Each captain had to select at least one player from all four teams in the NWHL. In addition, each captain had to select two goalies among their 11 selections. Two available spots on each team were determined by fan balloting, which took place from December 11–14, 2015, with winning players announced on December 15.

Team Knight
| Pick No. | Nat. | Player | Team | Pos. |
| 1 | United States | Kacey Bellamy | Boston Pride | Defense |
| 3 | United States | Kelli Stack | Connecticut Whale | Forward |
| 5 | Canada | Kaleigh Fratkin | Connecticut Whale | Forward |
| 7 | Austria | Janine Weber | New York Riveters | Forward |
| 9 | Canada | Jaimie Leonoff | Connecticut Whale | Goaltender |
| 11 | United States | Alyssa Gagliardi | Boston Pride | Defense |
| 13 | United States | Jordan Smelker | Boston Pride | Forward |
| 15 | United States | Brianne McLaughlin | Buffalo Beauts | Goaltender |
| 17 | Canada | Shelby Bram | Buffalo Beauts | Forward |
| 19 | United States | Amanda Pelkey | Boston Pride | Forward |
| 21 | United States | Jordan Brickner | Connecticut Whale | Defense |

Team Pfalzer
| Pick No. | Nat. | Player | Team | Pos. |
| 2 | United States | Brianna Decker | Boston Pride | Forward |
| 4 | United States | Meghan Duggan | Buffalo Beauts | Forward |
| 6 | United States | Kelley Steadman | Buffalo Beauts | Forward |
| 8 | Japan | Nana Fujimoto | New York Riveters | Goaltender |
| 10 | United States | Megan Bozek | Buffalo Beauts | Defense |
| 12 | United States | Gigi Marvin | Boston Pride | Defence |
| 14 | United States | Blake Bolden | Boston Pride | Defense |
| 16 | United States | Brittany Ott | Boston Pride | Goaltender |
| 18 | United States | Shiann Darkangelo | Connecticut Whale | Defense |
| 20 | United States | Emily Field | Boston Pride | Defense |
| 22 | United States | Zoe Hickel | Boston Pride | Defense |

===Fan voting===
Over 62,000 votes were cast in order to select four more players to add to the All-Star Game rosters. Madison Packer and Hayley Williams were assigned to Team Knight, while Morgan Fritz-Ward and Devon Skeats suited up with Team Pfalzer.

| Player | Nationality | Team | # of votes |
|---|---|---|---|
| Madison Packer | United States | New York Riveters | 13,397 |
| Morgan Fritz-Ward | United States | New York Riveters | 6,948 |
| Hayley Williams | United States | Buffalo Beauts | 6,384 |
| Devon Skeats | Canada | Buffalo Beauts | 4,726 |

==Game summary==
The starting goaltenders in the contest were Nana Fujimoto for Team Pfalzer and Jaimie Leonoff for Team Knight.
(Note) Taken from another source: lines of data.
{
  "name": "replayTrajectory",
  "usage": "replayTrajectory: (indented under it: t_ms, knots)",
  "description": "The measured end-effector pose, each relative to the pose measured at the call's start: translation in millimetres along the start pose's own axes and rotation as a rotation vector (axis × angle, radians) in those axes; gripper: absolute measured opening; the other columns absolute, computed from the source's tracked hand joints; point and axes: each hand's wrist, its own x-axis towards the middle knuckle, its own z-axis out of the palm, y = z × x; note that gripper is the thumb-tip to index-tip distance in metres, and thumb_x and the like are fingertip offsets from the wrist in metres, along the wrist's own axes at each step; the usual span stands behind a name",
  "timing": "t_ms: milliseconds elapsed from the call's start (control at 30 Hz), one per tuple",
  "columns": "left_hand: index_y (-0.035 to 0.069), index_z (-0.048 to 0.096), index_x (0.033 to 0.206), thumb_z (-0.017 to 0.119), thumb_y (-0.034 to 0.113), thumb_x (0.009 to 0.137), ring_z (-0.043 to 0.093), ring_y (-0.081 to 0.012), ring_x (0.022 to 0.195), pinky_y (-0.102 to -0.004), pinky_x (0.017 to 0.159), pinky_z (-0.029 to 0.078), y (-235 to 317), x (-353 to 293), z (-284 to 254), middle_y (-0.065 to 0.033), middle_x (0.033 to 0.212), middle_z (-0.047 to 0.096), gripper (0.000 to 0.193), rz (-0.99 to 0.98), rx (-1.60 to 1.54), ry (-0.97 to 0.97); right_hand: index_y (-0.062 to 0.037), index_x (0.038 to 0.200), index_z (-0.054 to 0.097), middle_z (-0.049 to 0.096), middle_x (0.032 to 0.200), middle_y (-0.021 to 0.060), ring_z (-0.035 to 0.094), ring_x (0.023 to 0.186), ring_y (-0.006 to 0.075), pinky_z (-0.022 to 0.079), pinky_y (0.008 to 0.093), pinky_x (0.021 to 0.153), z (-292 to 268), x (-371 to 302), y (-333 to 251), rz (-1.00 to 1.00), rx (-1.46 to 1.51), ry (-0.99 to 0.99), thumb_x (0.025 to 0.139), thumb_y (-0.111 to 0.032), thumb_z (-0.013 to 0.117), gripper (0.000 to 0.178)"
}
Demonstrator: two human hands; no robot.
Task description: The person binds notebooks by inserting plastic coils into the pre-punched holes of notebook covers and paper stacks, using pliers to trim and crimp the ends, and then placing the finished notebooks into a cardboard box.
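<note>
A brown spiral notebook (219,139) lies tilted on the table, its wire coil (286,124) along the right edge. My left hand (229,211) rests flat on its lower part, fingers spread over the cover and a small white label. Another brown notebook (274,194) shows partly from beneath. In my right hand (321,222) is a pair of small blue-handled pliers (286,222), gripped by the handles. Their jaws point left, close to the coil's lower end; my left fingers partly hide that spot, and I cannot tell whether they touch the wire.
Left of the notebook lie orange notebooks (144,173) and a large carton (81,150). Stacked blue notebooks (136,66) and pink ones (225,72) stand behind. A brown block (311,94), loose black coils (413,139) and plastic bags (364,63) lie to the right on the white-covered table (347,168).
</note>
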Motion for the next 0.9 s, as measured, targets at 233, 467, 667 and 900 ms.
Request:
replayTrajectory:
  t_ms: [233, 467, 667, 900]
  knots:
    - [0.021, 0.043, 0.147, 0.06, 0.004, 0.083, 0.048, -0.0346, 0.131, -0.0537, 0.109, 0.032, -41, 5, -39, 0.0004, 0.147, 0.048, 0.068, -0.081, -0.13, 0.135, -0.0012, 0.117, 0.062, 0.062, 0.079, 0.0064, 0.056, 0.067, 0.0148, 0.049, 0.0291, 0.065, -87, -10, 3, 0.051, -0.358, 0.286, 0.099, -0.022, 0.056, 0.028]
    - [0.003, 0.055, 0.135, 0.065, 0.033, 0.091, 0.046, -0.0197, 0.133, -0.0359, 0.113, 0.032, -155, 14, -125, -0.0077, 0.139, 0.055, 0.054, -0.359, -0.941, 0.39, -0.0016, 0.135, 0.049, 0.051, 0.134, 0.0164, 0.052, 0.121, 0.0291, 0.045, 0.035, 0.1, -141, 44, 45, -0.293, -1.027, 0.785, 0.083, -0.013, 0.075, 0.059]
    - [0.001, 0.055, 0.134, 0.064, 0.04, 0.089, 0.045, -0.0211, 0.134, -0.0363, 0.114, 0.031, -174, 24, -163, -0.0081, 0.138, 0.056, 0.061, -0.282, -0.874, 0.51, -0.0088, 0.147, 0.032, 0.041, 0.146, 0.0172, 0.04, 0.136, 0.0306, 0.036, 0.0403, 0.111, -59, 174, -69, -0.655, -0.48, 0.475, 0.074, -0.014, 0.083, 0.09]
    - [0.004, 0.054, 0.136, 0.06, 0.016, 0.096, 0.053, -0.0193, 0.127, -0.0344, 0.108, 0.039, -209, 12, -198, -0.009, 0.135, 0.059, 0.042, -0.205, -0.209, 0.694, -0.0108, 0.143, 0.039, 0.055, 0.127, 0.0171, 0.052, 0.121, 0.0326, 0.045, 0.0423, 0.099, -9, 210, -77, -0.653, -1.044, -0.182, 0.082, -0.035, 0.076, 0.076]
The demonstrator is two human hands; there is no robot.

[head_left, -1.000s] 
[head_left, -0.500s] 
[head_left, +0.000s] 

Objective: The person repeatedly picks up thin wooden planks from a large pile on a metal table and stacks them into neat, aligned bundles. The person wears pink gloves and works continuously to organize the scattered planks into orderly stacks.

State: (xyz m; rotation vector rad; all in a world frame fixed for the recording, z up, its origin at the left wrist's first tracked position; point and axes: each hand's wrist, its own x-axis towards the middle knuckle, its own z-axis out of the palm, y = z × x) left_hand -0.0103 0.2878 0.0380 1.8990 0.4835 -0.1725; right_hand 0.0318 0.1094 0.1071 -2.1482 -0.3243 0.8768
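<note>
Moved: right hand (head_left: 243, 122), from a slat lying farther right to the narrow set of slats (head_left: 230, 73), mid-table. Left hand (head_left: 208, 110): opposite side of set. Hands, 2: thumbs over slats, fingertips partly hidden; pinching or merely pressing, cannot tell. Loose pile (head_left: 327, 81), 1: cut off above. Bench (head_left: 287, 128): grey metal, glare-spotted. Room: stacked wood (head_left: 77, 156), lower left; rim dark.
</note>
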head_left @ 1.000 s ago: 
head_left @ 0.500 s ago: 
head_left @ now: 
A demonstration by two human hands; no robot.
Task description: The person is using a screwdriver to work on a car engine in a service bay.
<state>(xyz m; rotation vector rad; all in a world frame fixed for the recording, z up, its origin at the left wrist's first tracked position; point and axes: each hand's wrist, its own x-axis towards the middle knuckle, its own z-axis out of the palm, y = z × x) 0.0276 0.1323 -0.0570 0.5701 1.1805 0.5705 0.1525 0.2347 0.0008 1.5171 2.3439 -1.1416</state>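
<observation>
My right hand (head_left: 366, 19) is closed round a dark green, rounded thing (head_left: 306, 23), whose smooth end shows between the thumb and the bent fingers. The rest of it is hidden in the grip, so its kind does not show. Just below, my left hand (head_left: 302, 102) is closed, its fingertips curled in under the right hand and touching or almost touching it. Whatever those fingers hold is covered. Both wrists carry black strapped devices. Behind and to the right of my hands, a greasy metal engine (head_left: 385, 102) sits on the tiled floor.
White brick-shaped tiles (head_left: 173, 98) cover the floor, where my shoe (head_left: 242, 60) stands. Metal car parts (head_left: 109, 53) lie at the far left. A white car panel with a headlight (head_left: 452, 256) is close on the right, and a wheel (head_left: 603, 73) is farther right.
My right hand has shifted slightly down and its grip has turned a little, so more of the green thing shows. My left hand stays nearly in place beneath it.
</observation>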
Kelley Steadman would score the first goal in All-Star Game history, providing Team Pfalzer with the lead, as Leonoff allowed said goal. Earning the assists on Steadman's historic goal was Meghan Duggan. Adding to Team Pfalzer's lead was Emily Field, who would also score on Leonoff in the first.

In the second period, Brianne McLaughlin would replace Leonoff for Team Knight, while Brittany Ott stood between the pipes for Team Pfalzer. Along with Blake Bolden, Field and Kaleigh Fratkin, Ott would become one of four women to have competed in the 2015 Women's Winter Classic and the inaugural NWHL All-Star Game.

Steadman would score on McLaughlin, generating the first multi-goal performance in All-Star Game history. Other Team Pfalzer skaters that would score included Shiann Darkangelo and Devon Skeats, who became the first Canadian to score a goal in the NWHL All-Star Game. During the second, Hayley Williams would score the only goal of the game for Team Knight.

===Skills competition===
Held prior to the game itself, there were four different skills events. Whichever team would prevail in each event would gain one point that would count towards the All-Star Game's final score. Of note, Team Pfalzer captured the win in all four events at the Skills Competition, gaining four points. In the hardest shot competition, Megan Bozek was the winner, with a shot of 88 mph.